In January of 2018, a magnificent uptrend became overbought above a two year trend channel and was stopped by a Buying Climax (BCLX). Thereafter major stock indexes have remained largely range-bound. As the 2ndquarter comes to an end the S&P 500 has pushed up into new high ground. This is a precarious position for the market indexes. The resistance that has held back the indexes for the prior 18 months could again exert a downward force. Or is there a case to be made for the markets breaking free of this trading range and lifting into a new uptrend? As can be seen in the prior two trading ranges, once the Reaccumulation (Cause) was complete the uptrend resumed (the Effect).
A rally into April completed an important advance into Resistance which is labeled a Sign of Strength (SoS). The May reaction was brief, shallow and volume diminished throughout. The subsequent rally returned to the highs quickly and volume expanded. The bulls would look for this to continue as earnings season gets underway. Prices moving above and beyond this trading range suggests the start of a new long term uptrend.
This truly is the Razor's Edge. If the S&P 500 reverses down from this Resistance area, the Upthrust After Distribution (UTAD) scenario will loom large. A UTAD will surge to a new high at the conclusion of Distribution and then fail back into the trading range. A volatile decline to Support at the bottom of the trading range would be expected. Though this is a less likely event, we will know soon. There is a benefit of being on the Razor's Edge. Stops can be set tighter and thus risks are more manageable.
In my recent appearance on Market Watchers LIVE entitled ‘As the Economy Turns’ the case was made for improving conditions (click here to view). The Federal Reserve Bank is likely to err on the side of the economy running hot throughout 2020. Long term interest rates have come down dramatically and this is economically stimulative. If progress can be made toward a tariff resolution, worldwide business activity and confidence could start to improve. We can hope.

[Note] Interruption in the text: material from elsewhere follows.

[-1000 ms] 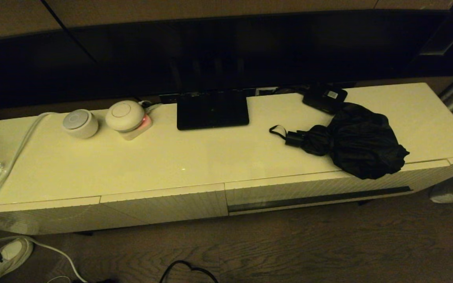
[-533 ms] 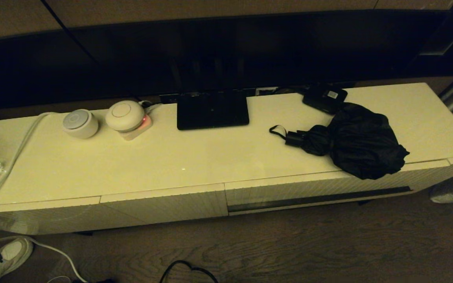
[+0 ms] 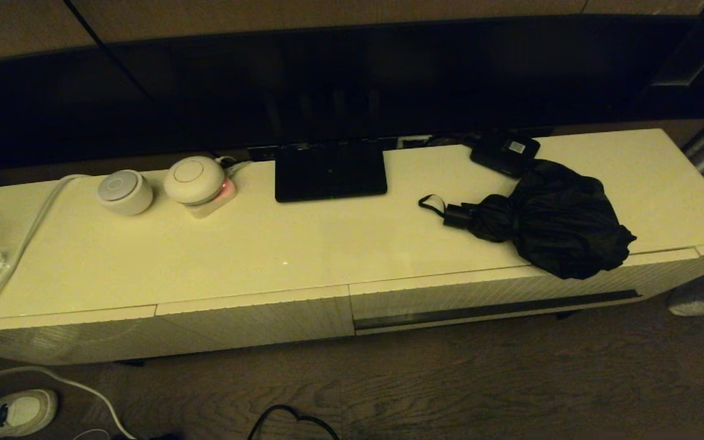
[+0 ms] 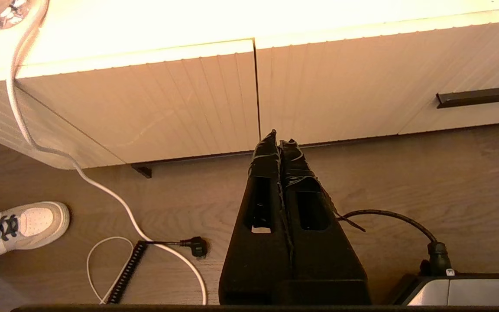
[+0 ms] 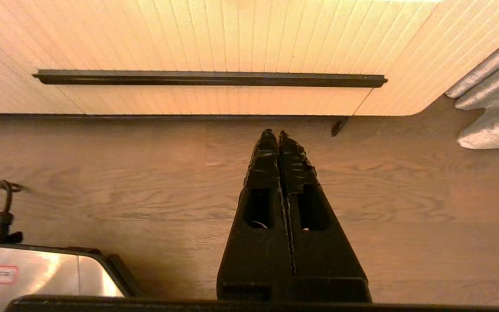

If Wyckoffians suspect a Cause to have been built and near completion, the next step is to calculate the Point and Figure Objectives (PnF). On the S&P 500 PnF chart above, the last two Reaccumulation pauses can be seen. Note the family resemblance between the two price structures. In each, the volatility increases over time and they conclude with a Spring / Shakeout of the trading range. They both rally to resistance where they Backup (BU). The big question is whether the current BU and pivot emerges into a new uptrend. So far, so good. Note the large Reaccumulation PnF count in the current structure. Two segments are identified. Segment C target range is 3,620 / 4,000. Segment D reaches to 5,060 / 5,440. Impressive potential to be sure! Note the Segment A count, it missed the top of the current structure by one box. We will be watching the resolution of this breakout very closely.